» **Work to complete**
It is required that all of the data be written out exactly.

» **Collected data**
%%
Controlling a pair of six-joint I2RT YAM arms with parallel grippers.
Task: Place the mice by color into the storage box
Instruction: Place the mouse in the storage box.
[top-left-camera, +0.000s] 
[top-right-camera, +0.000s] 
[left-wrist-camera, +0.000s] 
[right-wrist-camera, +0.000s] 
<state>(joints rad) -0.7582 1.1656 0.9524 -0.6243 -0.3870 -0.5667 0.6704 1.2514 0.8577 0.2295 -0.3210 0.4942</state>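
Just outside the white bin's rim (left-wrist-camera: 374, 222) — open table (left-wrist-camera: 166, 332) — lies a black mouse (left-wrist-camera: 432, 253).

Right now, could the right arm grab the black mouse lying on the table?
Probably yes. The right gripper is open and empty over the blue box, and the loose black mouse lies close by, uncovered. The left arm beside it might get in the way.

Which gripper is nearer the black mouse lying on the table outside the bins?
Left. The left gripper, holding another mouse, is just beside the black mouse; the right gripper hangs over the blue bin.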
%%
» **Your solution**
Controlling a pair of six-joint I2RT YAM arms with parallel grippers.
Task: Place the mice by color into the storage box
Instruction: Place the mouse in the storage box.
[top-left-camera, +0.000s] 
[top-right-camera, +0.000s] 
[left-wrist-camera, +0.000s] 
[right-wrist-camera, +0.000s] 
<state>(joints rad) -0.7582 1.1656 0.9524 -0.6243 -0.3870 -0.5667 0.6704 1.2514 0.8577 0.2295 -0.3210 0.4942</state>
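Just outside the white bin's rim (left-wrist-camera: 374, 222) — open table (left-wrist-camera: 166, 332) — lies a black mouse (left-wrist-camera: 432, 253).

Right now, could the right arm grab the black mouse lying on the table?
Probably yes. The right gripper is open and empty over the blue box, and the loose black mouse lies close by, uncovered. The left arm beside it might get in the way.

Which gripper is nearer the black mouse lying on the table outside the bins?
Left. The left gripper, holding another mouse, is just beside the black mouse; the right gripper hangs over the blue bin.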

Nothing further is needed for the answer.